The National Sleep Foundation (NSF) has established November 5-12 as Drowsy Driving Prevention Week to bring awareness to the "perils of driving while sleep deprived.” According to NSF, driving while sleep deprived is responsible for over 6,400 U.S. deaths each year. And according to a poll by NSF, "three in 10 Americans reported not knowing how many hours they could be awake without sleep and still drive safely,” which highlights the needs for education and awareness of the risk of driving while sleep deprived.
Lack of sleep can impact many areas of our lives including but not limited to: lower immune system, decrease productivity, and slower reaction time while driving. The latest research by NSF shows that "22 hours of continuous awake time makes you unfit to drive.” And driving without sleep can even pose the same risks as driving under the influence. Our bodies get into a rhythm of being awake and asleep, when we change those patters it can impact how we drive. This can be particularly difficult for employees working shift work, especially if they are on nights.
The NSF offers these signs to evaluation if you should be behind the wheel:
- Difficulty focusing, frequent blinking, or heavy eyelids
- Daydreaming; wandering/disconnected thoughts
- Trouble remembering the last few miles driven; missing exits or traffic signs
- Yawning repeatedly or rubbing your eyes
- Trouble keeping your head up
- Drifting from your lane, tailgating, or hitting a shoulder rumble strip
- Feeling restless and irritable
Ideally we would all get 7-8 hours of sleep each night and be prepared to drive. Because of busy work lives, possible shift changes, and responsibilities, 7-8 hours of sleep may not always be possible. Here are some others tips to stay safe on the road:
- The pre-drive nap: taking a short nap before a road trip can help make up for a short night's sleep.
- The mid-drive nap: if you find yourself drowsy while driving, pull over to take a short nap of 20 minutes. Make sure you are in a safe location and remember you'll be groggy for 15 minutes or so after waking up.
- The Buddy system: It's safest to drive with a partner on long trips. Pull over every two hours and switch drivers, while the other takes a nap if possible.
- Don't rush. Better to arrive at your destination safe than on time.
- Do not drink alcohol. Even very small amounts of alcohol will enhance drowsiness.
- Don't drive between midnight and 6 a.m. Because of your body's biological rhythm, this is a time when sleepiness is most intense.

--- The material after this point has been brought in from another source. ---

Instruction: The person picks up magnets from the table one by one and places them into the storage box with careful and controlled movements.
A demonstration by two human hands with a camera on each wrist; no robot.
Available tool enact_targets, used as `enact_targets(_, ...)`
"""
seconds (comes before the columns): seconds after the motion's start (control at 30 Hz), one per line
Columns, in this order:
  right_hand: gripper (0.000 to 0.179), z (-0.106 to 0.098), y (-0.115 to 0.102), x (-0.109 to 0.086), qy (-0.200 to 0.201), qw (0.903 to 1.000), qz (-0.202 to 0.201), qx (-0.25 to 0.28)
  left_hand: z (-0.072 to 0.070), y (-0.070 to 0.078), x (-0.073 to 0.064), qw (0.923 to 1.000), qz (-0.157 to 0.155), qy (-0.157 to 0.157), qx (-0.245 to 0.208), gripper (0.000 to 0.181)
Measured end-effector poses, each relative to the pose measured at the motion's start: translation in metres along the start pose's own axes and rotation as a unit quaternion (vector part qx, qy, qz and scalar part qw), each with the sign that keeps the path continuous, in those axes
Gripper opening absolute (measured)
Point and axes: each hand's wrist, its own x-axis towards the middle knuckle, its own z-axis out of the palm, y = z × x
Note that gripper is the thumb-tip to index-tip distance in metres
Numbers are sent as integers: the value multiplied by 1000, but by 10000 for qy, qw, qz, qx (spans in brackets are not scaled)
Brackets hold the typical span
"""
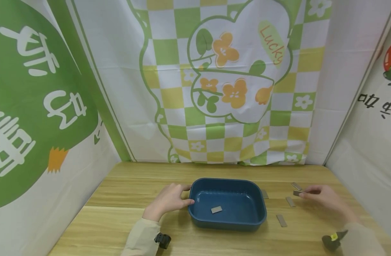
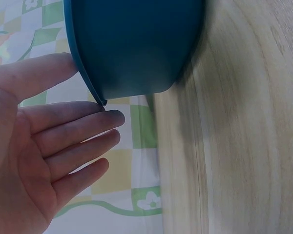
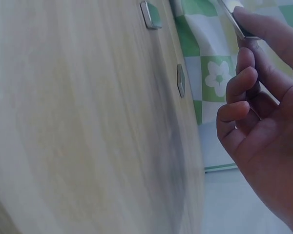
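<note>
Two hands at a blue box and small flat strips

Head view, clock directions read from the box (image 1: 227,224). At nine o'clock, the left hand (image 1: 170,201) has its thumb and index finger at the rim; its fingers are extended, the lower ones slightly spread in the left-wrist view, where the box is cropped above. How firmly they press cannot be told. At three o'clock, well apart from the box, the right hand (image 1: 325,199) pinches a strip (image 1: 298,193) between thumb and index finger, its other fingers curled; the right-wrist view cuts this strip off above. Of the loose strips (image 1: 290,202), one lies just beyond the pinched strip at twelve o'clock, two toward seven. Another strip (image 1: 265,194) is partly hidden behind the box wall. One more (image 1: 216,209) lies inside, toward eight o'clock. Both sleeves (image 1: 141,236) run out of frame.
</note>
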Motion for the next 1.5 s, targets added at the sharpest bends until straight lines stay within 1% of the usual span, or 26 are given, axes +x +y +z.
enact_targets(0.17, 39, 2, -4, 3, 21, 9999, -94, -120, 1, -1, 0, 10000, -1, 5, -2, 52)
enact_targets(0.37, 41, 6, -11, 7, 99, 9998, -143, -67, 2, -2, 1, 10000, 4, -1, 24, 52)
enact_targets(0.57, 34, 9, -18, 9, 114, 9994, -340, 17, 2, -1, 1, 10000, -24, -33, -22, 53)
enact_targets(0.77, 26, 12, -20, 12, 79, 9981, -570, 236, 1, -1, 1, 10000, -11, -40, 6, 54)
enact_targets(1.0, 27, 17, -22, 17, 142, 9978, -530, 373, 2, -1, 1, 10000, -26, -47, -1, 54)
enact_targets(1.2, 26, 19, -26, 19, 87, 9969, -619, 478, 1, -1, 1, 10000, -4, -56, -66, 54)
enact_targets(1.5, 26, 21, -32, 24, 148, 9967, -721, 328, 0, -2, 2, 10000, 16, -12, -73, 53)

- Drink caffeine: caffeine improves alertness, although be aware that the effects of caffeine will wear off after several hours.
Stay safe and plan ahead whenever you can. Getting a good night’s sleep is the best way to prevent driving while drowsy. It may not always be easy to take extra time but it is always worth it to prevent an accident.
One Team. One Vision. One Goal. – Everyone Goes Home Safe!